§ ABOUT THIS TASK
Look below. Copy each line that has "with" in it.
————————
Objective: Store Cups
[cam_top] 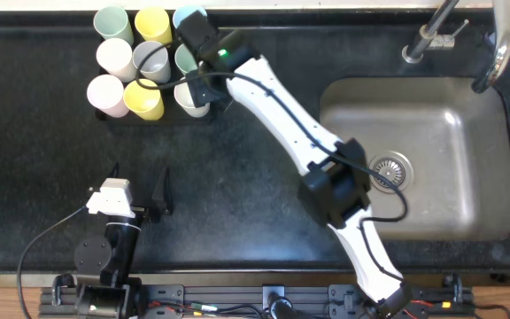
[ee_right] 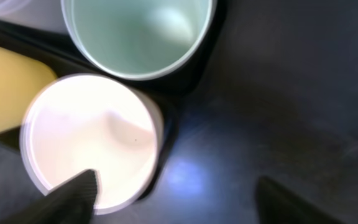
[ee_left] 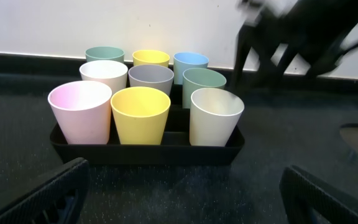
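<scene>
The right gripper [ee_right: 176, 183] has its fingers spread wide and holds nothing. In the right wrist view one finger [ee_right: 73, 194] lies over the mouth of the cream cup [ee_right: 89, 140], while the other lies over the bare countertop [ee_right: 278, 93] outside the tray [ee_left: 148, 152]. Whether the first finger contacts the cup's rim cannot be told. The cream cup stands upright in the tray's front corner nearest the sink [cam_top: 450, 177]. Just beside it in the tray are a green cup [ee_right: 135, 31] and a yellow cup [ee_right: 5, 93]. In the top view the right gripper [cam_top: 206, 87] sits above this corner of the tray, and the right arm crosses the countertop diagonally from its base at the lower right. The tray holds nine upright cups in three rows of three. The front row is a pink cup [ee_left: 81, 112], the yellow cup [ee_left: 140, 115] and the cream cup [ee_left: 216, 115]. The middle row is a white cup [ee_left: 103, 73], a grey cup [ee_left: 151, 78] and the green cup [ee_left: 204, 79]. The back row is a second green cup [ee_left: 104, 54], a second yellow cup [ee_left: 151, 58] and a blue cup [ee_left: 190, 60]. The left gripper [ee_left: 182, 171] is also spread wide and holds nothing. It is low over the countertop, well apart from the tray and facing it. A faucet [cam_top: 432, 35] stands behind the sink.
</scene>
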`<state>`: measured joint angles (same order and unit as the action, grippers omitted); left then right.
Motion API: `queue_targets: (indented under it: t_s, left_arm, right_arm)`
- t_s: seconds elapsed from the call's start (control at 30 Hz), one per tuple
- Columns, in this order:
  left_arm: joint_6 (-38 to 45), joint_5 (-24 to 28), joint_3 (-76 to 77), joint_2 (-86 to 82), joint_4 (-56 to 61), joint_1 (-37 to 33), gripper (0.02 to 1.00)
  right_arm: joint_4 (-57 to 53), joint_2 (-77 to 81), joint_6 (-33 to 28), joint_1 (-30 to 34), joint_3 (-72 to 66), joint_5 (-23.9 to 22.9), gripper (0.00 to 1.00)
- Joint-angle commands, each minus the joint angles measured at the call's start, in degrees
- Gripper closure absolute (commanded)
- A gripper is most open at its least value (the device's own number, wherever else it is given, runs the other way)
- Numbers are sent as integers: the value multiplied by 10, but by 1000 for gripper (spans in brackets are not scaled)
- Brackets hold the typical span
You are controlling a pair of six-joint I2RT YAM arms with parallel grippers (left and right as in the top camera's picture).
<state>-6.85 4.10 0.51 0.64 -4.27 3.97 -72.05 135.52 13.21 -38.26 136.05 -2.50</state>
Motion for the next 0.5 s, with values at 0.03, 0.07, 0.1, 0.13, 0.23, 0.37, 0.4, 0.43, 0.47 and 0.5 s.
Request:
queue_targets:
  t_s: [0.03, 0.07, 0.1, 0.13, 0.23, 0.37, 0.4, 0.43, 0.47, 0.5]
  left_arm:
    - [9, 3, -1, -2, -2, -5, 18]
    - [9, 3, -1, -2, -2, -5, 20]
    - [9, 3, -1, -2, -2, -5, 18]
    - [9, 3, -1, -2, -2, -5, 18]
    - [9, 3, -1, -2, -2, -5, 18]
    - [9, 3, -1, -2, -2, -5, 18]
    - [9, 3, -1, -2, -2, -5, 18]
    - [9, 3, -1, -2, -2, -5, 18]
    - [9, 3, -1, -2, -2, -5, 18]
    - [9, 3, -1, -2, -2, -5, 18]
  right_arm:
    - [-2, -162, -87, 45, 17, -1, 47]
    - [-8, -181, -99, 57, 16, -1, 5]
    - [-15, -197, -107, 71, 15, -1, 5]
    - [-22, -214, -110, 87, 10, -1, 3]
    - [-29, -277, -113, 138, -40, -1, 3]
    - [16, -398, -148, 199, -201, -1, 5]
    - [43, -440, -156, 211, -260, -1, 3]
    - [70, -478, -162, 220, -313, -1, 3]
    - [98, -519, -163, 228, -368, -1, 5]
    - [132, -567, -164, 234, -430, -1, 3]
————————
§ EXERCISE RESPONSE
You are controlling a pair of six-joint I2RT YAM arms with parallel grippers (left and right as in the top camera's picture).
Motion for the next 0.5 s, with values at 0.03, 0.07, 0.1, 0.13, 0.23, 0.37, 0.4, 0.43, 0.47 and 0.5 s.

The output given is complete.